● Work to complete:
Return all lines below containing the word "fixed".

────────

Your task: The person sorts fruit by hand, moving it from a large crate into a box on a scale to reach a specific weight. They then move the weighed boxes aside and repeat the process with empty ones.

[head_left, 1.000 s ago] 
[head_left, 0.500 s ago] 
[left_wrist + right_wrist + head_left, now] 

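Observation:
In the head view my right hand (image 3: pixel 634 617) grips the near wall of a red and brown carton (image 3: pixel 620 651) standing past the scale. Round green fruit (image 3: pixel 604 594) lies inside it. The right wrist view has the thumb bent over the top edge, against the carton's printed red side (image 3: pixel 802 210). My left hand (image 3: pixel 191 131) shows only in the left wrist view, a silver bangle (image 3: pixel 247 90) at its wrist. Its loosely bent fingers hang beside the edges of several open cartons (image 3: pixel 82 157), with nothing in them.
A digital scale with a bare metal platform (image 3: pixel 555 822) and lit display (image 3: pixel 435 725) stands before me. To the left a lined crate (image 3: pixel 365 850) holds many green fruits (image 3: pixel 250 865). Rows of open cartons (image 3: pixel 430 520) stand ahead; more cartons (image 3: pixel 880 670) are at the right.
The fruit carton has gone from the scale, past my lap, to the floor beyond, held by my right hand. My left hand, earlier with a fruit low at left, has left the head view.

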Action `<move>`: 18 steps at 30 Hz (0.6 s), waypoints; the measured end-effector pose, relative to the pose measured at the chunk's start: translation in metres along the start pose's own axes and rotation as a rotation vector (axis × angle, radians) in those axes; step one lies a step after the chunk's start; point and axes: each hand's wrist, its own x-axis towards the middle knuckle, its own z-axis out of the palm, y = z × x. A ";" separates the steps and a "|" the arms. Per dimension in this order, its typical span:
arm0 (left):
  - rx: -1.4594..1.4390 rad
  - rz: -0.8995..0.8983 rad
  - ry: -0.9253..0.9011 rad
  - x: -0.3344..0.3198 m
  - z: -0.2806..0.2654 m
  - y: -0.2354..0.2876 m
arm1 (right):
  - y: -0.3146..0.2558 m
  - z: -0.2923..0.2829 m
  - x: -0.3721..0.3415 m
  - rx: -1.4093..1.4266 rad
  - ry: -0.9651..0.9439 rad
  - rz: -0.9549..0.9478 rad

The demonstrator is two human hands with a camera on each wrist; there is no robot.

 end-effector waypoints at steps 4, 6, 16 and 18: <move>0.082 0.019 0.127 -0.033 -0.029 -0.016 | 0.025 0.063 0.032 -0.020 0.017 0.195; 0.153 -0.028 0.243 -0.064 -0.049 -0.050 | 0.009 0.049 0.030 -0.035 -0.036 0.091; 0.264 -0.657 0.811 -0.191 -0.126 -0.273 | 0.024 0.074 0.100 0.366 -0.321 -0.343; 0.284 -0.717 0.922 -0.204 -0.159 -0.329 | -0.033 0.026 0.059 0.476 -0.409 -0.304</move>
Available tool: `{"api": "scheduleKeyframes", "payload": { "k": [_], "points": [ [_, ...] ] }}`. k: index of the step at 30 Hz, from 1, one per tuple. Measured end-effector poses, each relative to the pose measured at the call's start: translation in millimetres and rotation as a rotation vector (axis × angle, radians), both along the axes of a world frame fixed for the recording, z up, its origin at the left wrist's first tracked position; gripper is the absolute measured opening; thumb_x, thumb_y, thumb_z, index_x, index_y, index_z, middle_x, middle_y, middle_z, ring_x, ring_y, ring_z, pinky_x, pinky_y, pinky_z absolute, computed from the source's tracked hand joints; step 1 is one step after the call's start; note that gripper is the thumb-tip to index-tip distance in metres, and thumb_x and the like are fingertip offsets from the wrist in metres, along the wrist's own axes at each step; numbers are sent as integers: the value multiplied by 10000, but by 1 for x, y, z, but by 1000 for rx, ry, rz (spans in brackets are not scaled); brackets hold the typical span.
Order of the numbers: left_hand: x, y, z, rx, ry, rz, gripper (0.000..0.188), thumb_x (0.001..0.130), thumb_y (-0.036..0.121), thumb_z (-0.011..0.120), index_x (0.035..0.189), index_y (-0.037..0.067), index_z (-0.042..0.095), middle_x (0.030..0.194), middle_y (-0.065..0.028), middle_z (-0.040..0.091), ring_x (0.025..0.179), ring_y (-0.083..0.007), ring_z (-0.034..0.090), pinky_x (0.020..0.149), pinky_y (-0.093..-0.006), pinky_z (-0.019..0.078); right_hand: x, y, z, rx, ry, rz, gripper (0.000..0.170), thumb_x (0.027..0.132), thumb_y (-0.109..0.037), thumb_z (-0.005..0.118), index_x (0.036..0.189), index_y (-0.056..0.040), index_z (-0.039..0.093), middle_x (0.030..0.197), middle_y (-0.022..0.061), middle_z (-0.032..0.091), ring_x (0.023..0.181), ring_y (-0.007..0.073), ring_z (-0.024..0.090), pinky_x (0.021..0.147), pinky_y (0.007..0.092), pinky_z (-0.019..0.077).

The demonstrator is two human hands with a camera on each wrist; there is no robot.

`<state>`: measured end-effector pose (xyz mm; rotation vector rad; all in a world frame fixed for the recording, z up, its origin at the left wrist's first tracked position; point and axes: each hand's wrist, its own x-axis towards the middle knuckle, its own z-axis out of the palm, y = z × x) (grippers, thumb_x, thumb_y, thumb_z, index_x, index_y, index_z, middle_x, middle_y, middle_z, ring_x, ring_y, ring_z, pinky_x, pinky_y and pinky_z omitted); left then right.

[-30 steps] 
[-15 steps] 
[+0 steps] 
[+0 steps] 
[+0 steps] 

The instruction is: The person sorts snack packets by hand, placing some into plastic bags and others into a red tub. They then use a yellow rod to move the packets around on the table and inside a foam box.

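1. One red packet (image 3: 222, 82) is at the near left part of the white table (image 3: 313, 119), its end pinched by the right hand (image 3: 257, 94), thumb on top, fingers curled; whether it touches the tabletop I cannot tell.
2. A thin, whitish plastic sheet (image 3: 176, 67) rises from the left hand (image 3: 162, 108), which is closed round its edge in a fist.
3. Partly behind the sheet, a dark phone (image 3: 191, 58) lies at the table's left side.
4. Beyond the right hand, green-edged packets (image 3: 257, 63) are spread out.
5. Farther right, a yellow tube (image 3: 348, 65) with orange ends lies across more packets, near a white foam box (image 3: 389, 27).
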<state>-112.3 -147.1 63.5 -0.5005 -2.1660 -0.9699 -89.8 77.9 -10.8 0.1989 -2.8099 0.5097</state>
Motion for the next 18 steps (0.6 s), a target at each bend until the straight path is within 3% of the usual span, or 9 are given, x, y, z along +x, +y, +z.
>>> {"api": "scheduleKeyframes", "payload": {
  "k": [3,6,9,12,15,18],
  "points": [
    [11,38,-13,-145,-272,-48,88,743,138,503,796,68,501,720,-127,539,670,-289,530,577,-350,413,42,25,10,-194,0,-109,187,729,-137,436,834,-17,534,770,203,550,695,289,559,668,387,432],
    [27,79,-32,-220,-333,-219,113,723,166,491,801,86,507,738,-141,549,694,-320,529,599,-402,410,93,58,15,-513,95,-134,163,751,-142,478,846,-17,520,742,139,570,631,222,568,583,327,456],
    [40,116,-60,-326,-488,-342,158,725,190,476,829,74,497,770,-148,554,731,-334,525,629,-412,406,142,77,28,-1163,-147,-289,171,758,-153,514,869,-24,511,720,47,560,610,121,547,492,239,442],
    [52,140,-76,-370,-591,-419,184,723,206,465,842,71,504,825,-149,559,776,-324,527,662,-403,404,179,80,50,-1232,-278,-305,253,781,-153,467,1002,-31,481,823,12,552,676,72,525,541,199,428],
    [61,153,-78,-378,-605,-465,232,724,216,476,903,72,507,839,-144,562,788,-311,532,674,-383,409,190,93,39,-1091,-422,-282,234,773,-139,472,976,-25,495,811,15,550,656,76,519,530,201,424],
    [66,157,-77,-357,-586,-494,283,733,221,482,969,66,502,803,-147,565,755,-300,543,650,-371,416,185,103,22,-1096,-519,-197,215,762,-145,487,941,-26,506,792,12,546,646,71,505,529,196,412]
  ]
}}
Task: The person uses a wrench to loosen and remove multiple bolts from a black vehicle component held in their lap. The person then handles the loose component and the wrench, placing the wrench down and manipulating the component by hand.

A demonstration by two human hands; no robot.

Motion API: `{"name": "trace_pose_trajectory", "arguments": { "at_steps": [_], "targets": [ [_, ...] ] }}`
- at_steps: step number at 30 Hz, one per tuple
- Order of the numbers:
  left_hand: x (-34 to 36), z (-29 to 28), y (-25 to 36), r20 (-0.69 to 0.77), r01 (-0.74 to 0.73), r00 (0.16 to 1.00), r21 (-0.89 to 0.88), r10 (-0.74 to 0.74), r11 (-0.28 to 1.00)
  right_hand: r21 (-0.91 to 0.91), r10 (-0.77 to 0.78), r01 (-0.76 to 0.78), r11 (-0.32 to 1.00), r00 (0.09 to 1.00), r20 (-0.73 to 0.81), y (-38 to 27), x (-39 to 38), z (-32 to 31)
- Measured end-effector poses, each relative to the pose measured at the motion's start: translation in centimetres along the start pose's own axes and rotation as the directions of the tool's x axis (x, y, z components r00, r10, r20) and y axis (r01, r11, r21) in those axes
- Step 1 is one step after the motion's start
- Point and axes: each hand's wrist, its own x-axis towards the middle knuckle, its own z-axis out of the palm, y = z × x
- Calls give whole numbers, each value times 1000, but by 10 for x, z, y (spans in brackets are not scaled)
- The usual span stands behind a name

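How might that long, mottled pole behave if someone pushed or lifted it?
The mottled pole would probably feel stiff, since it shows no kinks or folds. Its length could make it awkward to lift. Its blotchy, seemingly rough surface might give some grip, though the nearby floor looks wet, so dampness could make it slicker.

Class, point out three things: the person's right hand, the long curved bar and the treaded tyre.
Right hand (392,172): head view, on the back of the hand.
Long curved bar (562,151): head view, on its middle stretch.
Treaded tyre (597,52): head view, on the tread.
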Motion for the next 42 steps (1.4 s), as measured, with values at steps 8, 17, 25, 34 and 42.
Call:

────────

● Task solution:
Available tool: `{"api": "scheduleKeyframes", "payload": { "k": [_], "points": [ [_, ...] ] }}`. k: index of the step at 30 Hz, from 1, one per tuple. Measured end-effector poses, each relative to the pose measured at the call's start: translation in millimetres and rotation as a rotation vector (axis × angle, radians), both along the axes of a world frame fixed for the recording, z up, its origin at the left wrist's first tracked position; gripper is the absolute measured opening; thumb_x, thumb_y, thumb_z, index_x, index_y, index_z, middle_x, middle_y, middle_z, ring_x, ring_y, ring_z, pinky_x, pinky_y, pinky_z absolute, computed from the source's tracked hand joints; step 1 is one step after the call's start; note that gripper is the thumb-tip to index-tip distance in metres, and thumb_x and the like are fingertip offsets from the wrist in metres, along the wrist's own axes at each step; numbers are sent as integers: the value multiplied by 10000, but by 1 for x, y, z, but by 1000 for rx, ry, rz (spans in brackets are not scaled); brackets hold the typical span.
`<state>`: measured end-effector pose (xyz mm; rotation vector rad; all in a world frame fixed for the recording, z up, its origin at the left wrist's first tracked position; point and axes: each hand's wrist, its own x-axis towards the middle knuckle, its own z-axis out of the palm, y = z × x) (grippers, thumb_x, thumb_y, thumb_z, index_x, index_y, index_z, middle_x, middle_y, middle_z, ring_x, ring_y, ring_z, pinky_x, pinky_y and pinky_z omitted); left then right.

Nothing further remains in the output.